- Participating broadcaster: Radio Telefís Éireann (RTÉ)
- Country: Ireland
- Selection process: Eurosong '95
- Selection date: 12 March 1995

Competing entry
- Song: "Dreamin'"
- Artist: Eddie Friel
- Songwriters: Richard Abbott; Barry Woods;

Placement
- Final result: 14th, 44 points

Participation chronology

= Ireland in the Eurovision Song Contest 1995 =

Ireland was represented at the Eurovision Song Contest 1995 with the song "Dreamin', written by Richard Abbott and Barry Woods, and performed by Eddie Friel. The Irish participating broadcaster, Radio Telefís Éireann (RTÉ), selected its entry through a national final. In addition, RTÉ was also the host broadcaster for the third year in a row, and staged the event at the Point Theatre in Dublin for the second time in a row, after winning the with the song "Rock 'n' Roll Kids" by Paul Harrington and Charlie McGettigan.

== Before Eurovision ==

=== Eurosong '95 ===
Radio Telefís Éireann (RTÉ) held Eurosong '95 on 12 March 1995 at the Cork Opera House in Cork. For the fifth year running, Pat Kenny hosted the event. The eight songs presented were voted on by ten regional juries.

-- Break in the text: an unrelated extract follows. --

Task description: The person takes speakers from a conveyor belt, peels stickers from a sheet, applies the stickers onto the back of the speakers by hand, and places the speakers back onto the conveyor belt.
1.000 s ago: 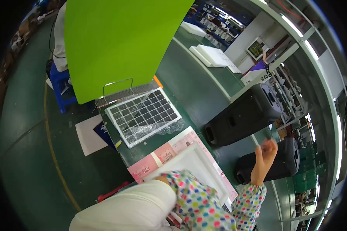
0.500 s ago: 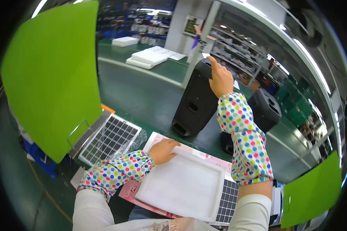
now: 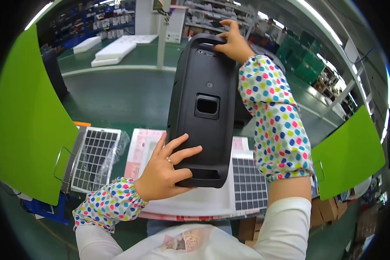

| R/O | Performer | Song | Points | Place |
|---|---|---|---|---|
| 1 | Eddie Friel | "Dreamin'" | 99 | 1 |
| 2 | Mary Farrell | "The Night Time" | 66 | 6 |
| 3 | Annette Griffin | "Ó Am go hAm" | 68 | 5 |
| 4 | Henry Winter | "Now That Love Has Brought You Back Again" | 37 | 7 |
| 5 | Joan Connolly | "Rainy Day" | 33 | 8 |
| 6 | Carl Corcoran | "Little by Little" | 73 | 4 |
| 7 | Maggie Toal | "Come Back and Hold Me" | 82 | 3 |
| 8 | Naoimh Penston | "Always You" | 92 | 2 |

Detailed Regional Jury Votes
| R/O | Song | Athlone | Buncrana | Castlebar | Cork | Dublin | Dundalk | Galway | Kilkenny | Limerick | Waterford | Total |
|---|---|---|---|---|---|---|---|---|---|---|---|---|
| 1 | "Dreamin'" | 12 | 5 | 7 | 12 | 12 | 10 | 12 | 10 | 12 | 7 | 99 |
| 2 | "The Night Time" | 8 | 7 | 5 | 7 | 5 | 5 | 10 | 6 | 7 | 6 | 66 |
| 3 | "Ó Am go hAm" | 10 | 6 | 10 | 5 | 8 | 8 | 6 | 5 | 5 | 5 | 68 |
| 4 | "Now That Love Has Brought You Back Again" | 4 | 4 | 4 | 4 | 3 | 3 | 4 | 3 | 4 | 4 | 37 |
| 5 | "Rainy Day" | 3 | 3 | 3 | 3 | 4 | 4 | 3 | 4 | 3 | 3 | 33 |
| 6 | "Little by Little" | 5 | 8 | 12 | 8 | 7 | 7 | 5 | 7 | 6 | 8 | 73 |
| 7 | "Come Back and Hold Me" | 6 | 10 | 6 | 6 | 6 | 12 | 8 | 8 | 10 | 10 | 82 |
| 8 | "Always You" | 7 | 12 | 8 | 10 | 10 | 6 | 7 | 12 | 8 | 12 | 92 |

Following its victory, the winning song "Dreamin' caused some controversy following plagiarism allegations due to similarities to a Julie Felix song called "Moonlight". The second-placed song in the national final, "Always You", was for a while considered as a potential replacement for Friel, however an agreement with Felix allowed the song to continue in the contest.

== At Eurovision ==
"Dreamin' went on to take 14th place in the contest with 44 points, breaking Ireland's record three-year-long winning streak.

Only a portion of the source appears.